Available data
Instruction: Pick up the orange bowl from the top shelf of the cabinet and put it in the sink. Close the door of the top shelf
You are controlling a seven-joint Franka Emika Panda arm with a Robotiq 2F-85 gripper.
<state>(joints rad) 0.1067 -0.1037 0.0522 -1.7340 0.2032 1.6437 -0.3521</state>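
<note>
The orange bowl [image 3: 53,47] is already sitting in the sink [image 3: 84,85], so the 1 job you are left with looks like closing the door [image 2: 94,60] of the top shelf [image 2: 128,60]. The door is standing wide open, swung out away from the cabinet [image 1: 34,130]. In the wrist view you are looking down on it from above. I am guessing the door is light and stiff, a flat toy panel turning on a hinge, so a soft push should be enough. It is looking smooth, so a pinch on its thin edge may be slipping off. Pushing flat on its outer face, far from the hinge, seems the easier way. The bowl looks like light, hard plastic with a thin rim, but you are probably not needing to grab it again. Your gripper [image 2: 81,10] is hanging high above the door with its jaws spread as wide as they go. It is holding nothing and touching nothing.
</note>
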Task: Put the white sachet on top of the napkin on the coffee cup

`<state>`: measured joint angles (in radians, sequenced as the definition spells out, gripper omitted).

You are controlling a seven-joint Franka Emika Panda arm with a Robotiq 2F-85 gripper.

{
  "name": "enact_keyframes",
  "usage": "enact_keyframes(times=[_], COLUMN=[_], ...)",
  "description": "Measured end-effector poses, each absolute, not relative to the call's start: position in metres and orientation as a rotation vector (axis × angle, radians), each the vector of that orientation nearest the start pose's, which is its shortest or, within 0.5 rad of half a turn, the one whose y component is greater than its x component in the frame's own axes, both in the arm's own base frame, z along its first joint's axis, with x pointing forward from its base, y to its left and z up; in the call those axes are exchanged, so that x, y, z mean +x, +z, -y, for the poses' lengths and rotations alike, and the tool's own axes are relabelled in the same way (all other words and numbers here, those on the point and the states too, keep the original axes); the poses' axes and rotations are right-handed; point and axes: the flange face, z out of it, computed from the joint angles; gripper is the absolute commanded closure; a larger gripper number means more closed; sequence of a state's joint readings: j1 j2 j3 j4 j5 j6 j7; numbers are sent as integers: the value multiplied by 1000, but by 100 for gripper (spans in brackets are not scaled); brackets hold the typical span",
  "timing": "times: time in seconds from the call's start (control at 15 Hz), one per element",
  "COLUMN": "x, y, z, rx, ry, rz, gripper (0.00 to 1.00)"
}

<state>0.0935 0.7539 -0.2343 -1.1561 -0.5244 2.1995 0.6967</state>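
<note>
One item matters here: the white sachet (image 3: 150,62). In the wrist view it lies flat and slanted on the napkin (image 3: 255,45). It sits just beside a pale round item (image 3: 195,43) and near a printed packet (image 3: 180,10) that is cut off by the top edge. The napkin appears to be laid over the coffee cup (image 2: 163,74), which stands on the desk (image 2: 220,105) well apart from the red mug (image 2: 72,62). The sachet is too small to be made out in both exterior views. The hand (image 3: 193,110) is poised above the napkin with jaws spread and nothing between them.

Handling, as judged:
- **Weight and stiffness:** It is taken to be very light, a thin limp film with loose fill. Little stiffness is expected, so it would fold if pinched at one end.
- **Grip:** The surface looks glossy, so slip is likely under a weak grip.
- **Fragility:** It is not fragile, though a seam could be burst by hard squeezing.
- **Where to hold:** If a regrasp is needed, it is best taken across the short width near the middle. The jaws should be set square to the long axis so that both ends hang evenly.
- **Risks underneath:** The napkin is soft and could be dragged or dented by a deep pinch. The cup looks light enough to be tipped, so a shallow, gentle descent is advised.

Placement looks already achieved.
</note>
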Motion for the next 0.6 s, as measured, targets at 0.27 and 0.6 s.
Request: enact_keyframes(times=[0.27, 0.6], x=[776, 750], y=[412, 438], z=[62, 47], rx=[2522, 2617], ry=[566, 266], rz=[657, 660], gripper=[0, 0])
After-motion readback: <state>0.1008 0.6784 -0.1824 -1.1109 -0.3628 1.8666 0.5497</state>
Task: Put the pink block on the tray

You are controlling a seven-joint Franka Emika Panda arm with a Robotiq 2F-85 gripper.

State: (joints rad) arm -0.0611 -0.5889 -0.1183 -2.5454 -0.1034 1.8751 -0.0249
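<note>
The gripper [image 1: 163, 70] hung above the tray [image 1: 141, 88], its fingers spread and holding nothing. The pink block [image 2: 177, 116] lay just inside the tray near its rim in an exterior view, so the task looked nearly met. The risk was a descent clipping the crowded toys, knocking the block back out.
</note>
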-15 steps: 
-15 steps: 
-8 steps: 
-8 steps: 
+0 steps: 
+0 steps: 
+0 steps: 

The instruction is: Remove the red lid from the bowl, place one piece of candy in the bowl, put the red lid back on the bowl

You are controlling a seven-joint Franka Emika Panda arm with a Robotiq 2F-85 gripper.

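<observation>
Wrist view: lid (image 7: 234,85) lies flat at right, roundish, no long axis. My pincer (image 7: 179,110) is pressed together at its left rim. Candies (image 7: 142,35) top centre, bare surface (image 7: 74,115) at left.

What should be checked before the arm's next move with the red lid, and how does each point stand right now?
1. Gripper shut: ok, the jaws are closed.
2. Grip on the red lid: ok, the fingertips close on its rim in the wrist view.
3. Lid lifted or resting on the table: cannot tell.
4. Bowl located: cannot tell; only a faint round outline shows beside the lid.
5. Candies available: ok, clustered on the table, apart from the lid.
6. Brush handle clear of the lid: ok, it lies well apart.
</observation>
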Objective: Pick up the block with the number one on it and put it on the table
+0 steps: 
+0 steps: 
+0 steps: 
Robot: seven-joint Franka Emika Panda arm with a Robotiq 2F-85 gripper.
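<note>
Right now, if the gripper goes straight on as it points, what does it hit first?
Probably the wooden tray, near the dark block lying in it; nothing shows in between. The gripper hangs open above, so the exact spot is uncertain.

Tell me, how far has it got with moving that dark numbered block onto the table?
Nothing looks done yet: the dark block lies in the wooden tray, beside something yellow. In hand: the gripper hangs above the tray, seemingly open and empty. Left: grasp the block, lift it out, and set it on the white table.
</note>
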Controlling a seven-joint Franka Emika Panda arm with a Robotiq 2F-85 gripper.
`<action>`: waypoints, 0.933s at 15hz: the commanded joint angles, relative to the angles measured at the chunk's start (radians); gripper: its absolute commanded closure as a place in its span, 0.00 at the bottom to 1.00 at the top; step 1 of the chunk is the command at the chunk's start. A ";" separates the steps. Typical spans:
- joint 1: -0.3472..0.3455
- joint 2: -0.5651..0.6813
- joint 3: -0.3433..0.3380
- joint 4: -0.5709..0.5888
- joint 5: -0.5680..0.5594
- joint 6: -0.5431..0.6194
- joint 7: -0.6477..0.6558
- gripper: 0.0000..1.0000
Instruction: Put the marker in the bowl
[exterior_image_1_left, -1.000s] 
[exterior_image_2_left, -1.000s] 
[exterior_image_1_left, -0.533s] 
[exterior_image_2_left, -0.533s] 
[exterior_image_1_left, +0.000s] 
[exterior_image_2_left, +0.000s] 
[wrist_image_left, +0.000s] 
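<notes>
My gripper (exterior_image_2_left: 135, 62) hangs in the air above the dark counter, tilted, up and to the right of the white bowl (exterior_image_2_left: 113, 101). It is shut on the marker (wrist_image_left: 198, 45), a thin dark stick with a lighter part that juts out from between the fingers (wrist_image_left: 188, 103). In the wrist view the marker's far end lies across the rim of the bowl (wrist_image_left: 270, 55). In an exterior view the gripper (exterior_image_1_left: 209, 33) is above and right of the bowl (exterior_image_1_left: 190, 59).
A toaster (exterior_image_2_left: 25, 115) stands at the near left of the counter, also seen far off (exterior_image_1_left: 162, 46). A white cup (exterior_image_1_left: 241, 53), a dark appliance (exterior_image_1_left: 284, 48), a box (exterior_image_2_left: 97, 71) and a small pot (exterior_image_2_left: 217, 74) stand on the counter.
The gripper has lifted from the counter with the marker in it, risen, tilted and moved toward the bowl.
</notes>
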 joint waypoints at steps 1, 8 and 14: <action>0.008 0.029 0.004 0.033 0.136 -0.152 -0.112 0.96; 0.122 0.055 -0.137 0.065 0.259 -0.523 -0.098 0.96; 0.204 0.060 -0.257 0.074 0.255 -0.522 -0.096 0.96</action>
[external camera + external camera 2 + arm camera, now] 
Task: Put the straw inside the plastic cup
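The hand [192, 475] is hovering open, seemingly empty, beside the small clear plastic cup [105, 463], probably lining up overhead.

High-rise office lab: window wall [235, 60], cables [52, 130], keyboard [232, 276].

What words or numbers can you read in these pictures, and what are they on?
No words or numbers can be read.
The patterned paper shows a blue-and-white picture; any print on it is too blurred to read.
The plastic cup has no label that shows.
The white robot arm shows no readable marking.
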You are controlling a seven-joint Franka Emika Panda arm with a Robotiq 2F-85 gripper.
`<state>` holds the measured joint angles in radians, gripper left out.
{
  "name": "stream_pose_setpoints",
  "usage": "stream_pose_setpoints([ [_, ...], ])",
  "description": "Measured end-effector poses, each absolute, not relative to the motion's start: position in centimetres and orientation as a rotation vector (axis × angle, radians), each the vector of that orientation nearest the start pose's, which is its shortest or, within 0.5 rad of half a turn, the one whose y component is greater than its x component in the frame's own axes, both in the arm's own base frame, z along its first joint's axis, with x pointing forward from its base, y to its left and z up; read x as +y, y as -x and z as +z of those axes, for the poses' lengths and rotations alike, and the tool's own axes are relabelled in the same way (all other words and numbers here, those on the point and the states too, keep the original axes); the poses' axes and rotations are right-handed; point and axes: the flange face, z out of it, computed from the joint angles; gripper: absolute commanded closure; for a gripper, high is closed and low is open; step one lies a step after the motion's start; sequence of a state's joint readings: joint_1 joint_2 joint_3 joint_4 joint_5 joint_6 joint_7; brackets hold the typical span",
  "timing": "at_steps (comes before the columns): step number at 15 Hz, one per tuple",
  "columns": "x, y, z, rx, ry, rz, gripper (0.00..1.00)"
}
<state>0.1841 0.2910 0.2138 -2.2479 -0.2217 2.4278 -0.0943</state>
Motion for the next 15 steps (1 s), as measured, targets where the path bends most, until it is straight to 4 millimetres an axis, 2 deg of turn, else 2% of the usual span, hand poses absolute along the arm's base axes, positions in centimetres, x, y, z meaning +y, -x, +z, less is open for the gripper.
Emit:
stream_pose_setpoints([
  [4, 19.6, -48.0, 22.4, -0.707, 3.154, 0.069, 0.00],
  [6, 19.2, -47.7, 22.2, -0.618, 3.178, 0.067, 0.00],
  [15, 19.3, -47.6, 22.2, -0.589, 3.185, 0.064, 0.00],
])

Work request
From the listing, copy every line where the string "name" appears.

Output of the task
  "name": "enact_keyframes",
  "name": "stream_pose_setpoints",

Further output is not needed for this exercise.